GE India technology Centre P. Ltd. v. CIT and Another (2010) 327 ITR 456 (SC)

The term “chargeable’  implies that  TDS is applicable ONLY on a trading receipt, wholly or partly  liable to tax in India. If the tax is not so assessable, there will be no liability for TDS . The court remitted  the case to determine  whether or not the amount paid to foreign software suppliers constituted “royalty” deemed to accrue or arise in India and to finally decide liability for TDS but interest paid to a Non Resident which was not chargeable to tax NOT liable for  TDS

260A(7),

Deepak Kumar Garg v. CIT (2010) 327 ITR 448 (MP)

High Court has NO inherent power to review under I.T.  Act, 1961 to review an earlier order passed on merits as there is no express or implied provision conferring such power unlike the extraordinary powers under Art 226. Restoration of appeal does not mean  reconsideration of an old order passed .

54B

CIT v. Gurnam Singh (2010) 327 ITR 278 (P&H)

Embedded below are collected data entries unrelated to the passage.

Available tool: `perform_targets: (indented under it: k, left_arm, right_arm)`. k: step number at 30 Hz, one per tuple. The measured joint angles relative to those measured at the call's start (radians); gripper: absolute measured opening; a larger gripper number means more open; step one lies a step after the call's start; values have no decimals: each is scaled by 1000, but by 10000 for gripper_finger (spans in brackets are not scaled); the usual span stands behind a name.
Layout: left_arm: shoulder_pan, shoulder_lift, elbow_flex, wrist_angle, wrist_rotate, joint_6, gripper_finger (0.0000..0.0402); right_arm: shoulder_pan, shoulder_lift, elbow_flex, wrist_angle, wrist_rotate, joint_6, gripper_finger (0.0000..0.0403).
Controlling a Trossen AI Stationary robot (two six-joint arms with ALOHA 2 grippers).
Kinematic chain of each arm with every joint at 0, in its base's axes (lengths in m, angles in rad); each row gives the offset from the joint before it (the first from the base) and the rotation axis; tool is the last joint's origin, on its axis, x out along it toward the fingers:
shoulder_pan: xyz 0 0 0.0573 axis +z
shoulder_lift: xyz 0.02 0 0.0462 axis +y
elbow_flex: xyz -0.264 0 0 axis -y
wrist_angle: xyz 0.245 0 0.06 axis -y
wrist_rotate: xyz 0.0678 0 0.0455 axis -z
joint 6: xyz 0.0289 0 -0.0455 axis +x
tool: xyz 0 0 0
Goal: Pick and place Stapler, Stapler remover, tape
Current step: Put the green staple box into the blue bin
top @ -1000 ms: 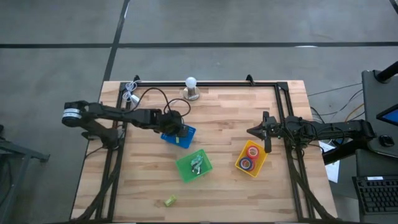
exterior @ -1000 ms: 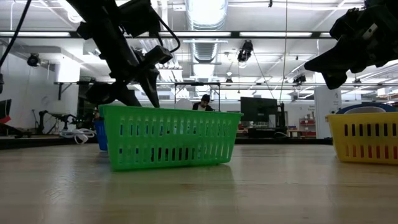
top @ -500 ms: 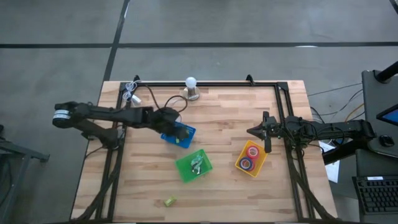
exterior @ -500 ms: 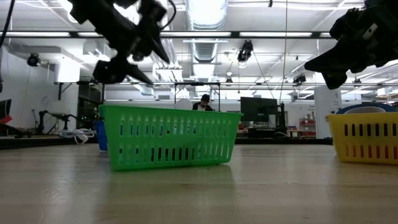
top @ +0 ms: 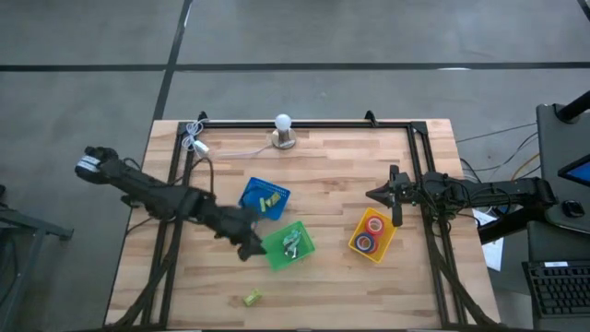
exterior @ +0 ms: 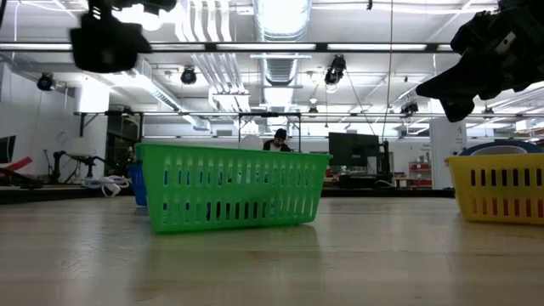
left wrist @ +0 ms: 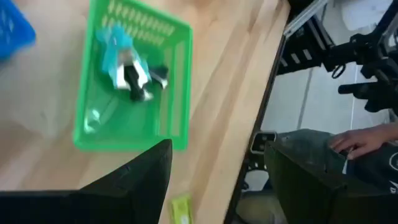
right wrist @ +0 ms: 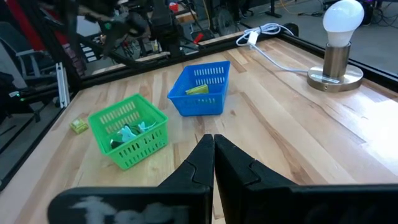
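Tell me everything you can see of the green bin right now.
The green bin is a small rectangular plastic basket with slotted walls, standing upright on the wooden table, rotated relative to the table's edges. It sits between the blue bin and the yellow bin. Inside lie a teal-and-black item and something clear, too blurred to name. The left claw hovers at its outer side; whether it touches is unclear.

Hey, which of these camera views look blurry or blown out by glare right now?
Left wrist view: the green plastic basket and everything around it are smeared by motion blur. Low view: the bright ceiling lights are blown out, and the left gripper is a blurred dark shape. High view and right wrist view: evenly lit, with the white bulb lamp sharp.
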Motion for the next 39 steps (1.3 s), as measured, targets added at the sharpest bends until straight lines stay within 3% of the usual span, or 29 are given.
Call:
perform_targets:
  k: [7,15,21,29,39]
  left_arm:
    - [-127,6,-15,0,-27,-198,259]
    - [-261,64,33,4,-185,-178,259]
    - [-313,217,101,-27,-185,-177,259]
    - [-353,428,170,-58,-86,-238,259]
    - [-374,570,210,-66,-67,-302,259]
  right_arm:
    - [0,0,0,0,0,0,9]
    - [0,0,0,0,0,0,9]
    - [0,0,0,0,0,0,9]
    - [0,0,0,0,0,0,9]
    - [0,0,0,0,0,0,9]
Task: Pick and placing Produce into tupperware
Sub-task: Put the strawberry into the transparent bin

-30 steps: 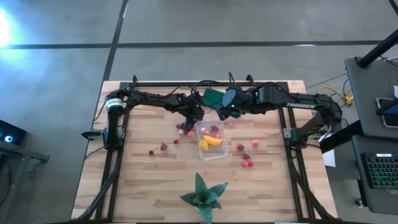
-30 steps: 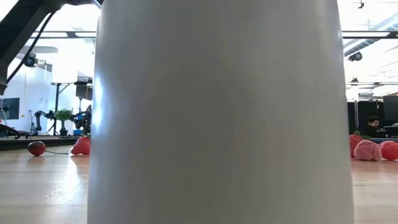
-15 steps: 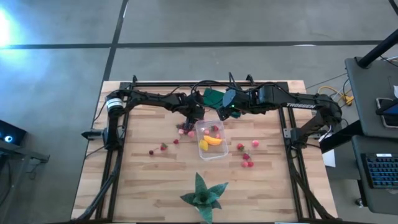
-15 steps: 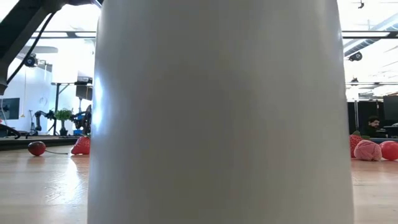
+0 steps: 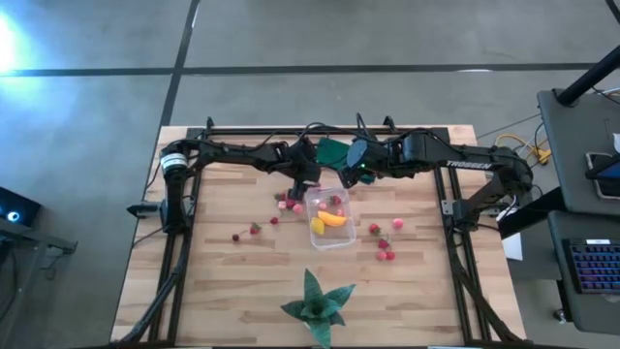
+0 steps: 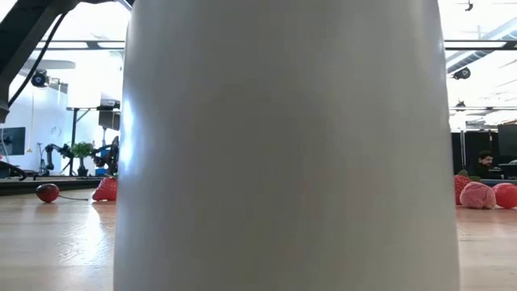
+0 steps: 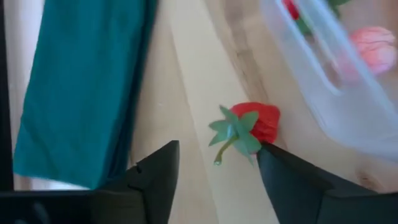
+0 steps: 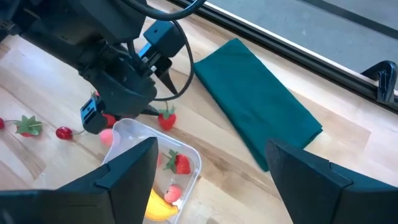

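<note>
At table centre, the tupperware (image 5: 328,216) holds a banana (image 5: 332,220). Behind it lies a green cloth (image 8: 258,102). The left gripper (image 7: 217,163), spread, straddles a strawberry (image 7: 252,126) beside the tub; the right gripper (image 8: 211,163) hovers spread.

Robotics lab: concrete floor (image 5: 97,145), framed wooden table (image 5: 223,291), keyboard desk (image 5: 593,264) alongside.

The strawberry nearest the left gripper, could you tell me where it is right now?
The strawberry lies on the wood between the open left gripper fingers, just outside the tupperware, beside the green cloth.
</note>
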### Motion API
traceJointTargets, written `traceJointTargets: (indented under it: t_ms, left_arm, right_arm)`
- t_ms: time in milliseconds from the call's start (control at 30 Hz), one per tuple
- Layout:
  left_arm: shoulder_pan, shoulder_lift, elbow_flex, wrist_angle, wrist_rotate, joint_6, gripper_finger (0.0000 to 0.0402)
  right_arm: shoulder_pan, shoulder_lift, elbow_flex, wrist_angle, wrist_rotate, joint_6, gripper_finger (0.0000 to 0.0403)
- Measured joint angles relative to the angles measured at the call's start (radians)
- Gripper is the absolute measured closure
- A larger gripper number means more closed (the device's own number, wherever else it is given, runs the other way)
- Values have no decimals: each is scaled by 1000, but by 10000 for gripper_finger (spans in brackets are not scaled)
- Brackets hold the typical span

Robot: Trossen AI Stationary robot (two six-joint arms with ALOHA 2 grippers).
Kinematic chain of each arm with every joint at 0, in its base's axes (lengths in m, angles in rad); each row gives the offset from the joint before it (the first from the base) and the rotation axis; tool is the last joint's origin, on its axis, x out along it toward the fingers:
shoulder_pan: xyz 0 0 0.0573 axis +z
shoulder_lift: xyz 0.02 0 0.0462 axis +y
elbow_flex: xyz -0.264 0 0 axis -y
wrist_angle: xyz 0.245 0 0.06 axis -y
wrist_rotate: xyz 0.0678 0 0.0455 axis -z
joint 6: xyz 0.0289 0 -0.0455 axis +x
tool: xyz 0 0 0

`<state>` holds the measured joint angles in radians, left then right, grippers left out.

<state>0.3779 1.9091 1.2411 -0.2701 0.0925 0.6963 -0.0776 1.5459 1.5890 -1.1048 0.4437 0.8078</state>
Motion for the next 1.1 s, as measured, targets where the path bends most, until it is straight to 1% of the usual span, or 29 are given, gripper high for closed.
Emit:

Exemption u/s 54 ALLOWED  when  new agricultural land purchased along with the son of the assessee out of the sale  proceeds of old land  transferred by the father held as substantial compliance of 54B even if the land is not wholly owned by the assessee and registration was done in son’s name Note : The Court recognised that the land BELONGED to assessee .

 

NOTE THE FOLLOWINGRULES  IN CASE YOU DO NOT REMEMBER CITATIONS - NOTR

  • No reopening allowed for change of opinion

  • Itat/ Highcourts also not allowed to change their orders

  • 14A greatly diluted if allocation is bonafide . once allocation is challenged , rule 8d mandatory

  • In most cases 80-ia/,b etc courts have allowed only pure operational profits- ignored DEPB /subsidy etc

  • Similarly error prejudicial to the revenue also does not include change of opinion

  • House property income notional interest not taken.